The term "census designated place" describes an unincorporated location, without fixed boundaries. It's an administrative category that exists solely for the purpose of data collection. A CDP is identified by a name drawn from recognizable regional usage, which may be idiosyncratic or folkloric. One such entity, Romoland, occupies 2.6 square miles within Riverside County, California, with a population of less than 2,000. One could almost say it is an imaginary place.

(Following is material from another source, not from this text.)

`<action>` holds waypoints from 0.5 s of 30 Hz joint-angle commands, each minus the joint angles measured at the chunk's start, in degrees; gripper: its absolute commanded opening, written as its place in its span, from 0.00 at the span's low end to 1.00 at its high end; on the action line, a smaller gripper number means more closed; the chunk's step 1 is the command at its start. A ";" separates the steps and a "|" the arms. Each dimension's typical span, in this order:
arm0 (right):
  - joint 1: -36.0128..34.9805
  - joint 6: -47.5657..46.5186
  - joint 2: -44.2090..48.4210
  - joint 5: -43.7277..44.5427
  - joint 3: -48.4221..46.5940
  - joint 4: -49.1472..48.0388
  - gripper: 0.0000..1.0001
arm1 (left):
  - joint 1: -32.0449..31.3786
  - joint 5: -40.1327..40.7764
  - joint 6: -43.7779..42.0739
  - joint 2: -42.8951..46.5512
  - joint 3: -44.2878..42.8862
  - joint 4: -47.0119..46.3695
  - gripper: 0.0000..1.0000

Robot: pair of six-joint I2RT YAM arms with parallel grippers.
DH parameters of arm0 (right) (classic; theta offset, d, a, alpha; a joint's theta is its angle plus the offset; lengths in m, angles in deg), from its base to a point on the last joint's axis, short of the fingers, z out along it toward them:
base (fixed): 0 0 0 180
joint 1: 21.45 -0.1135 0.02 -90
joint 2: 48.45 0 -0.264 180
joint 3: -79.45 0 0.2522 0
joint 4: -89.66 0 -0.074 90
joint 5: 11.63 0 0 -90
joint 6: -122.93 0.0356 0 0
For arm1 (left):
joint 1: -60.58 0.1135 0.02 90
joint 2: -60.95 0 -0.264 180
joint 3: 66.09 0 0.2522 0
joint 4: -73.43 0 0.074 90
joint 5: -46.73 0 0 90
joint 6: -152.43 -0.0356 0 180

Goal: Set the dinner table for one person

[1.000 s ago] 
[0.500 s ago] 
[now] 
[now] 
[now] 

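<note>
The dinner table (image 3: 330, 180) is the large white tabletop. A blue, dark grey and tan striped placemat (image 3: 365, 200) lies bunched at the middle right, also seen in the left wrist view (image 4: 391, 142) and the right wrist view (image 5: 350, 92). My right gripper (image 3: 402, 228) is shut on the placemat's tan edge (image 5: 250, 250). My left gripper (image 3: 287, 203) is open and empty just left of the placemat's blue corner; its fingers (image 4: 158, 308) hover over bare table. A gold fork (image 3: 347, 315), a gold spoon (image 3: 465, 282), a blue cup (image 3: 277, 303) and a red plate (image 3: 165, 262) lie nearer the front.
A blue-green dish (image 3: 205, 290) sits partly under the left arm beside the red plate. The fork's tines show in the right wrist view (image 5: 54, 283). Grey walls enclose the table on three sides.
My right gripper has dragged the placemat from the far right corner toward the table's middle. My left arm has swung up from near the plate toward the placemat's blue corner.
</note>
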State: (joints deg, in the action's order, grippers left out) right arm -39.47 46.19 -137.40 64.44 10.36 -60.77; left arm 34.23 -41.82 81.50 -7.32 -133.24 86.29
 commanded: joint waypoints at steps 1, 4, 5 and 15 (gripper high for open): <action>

The same name serves to designate a feminist utopia in Romoland: A Pictonovel, a collaborative venture by the husband-and-wife team of graphic artist, Judith Palmer, and Ben Stoltzfus, a novelist and professor emeritus of literature and creative writing at the University of California, Riverside. The novel presents itself as a philosophical tug-of-war between two characters: an exasperated and feisty feminist graphic artist and her well-meaning but male chauvinist writer husband. At the end of the novel's "Prologue," the woman examines her artist fingers and hands, observes that her name is Palmer, and declares:

She is a palm bending in the wind. […] There is an identity somewhere and perhaps it will emerge if she works at it. But her new self must not be a replica of him. Her reality is elsewhere. Romoland. A space of her own.

(p. 1)

With this nod to Virginia Woolf's A Room of One's Own (1929) and Charlotte Perkins Gilman's 1915 utopian novel, Herland, Romoland's protagonists proceed to haggle their way toward harmony. Their focus is less upon creating an ideal society, however, but more modestly on forging a mutually beneficial intellectual, artistic, and domestic modus vivendi. The central question will be whether art can create a "space" beyond their differences.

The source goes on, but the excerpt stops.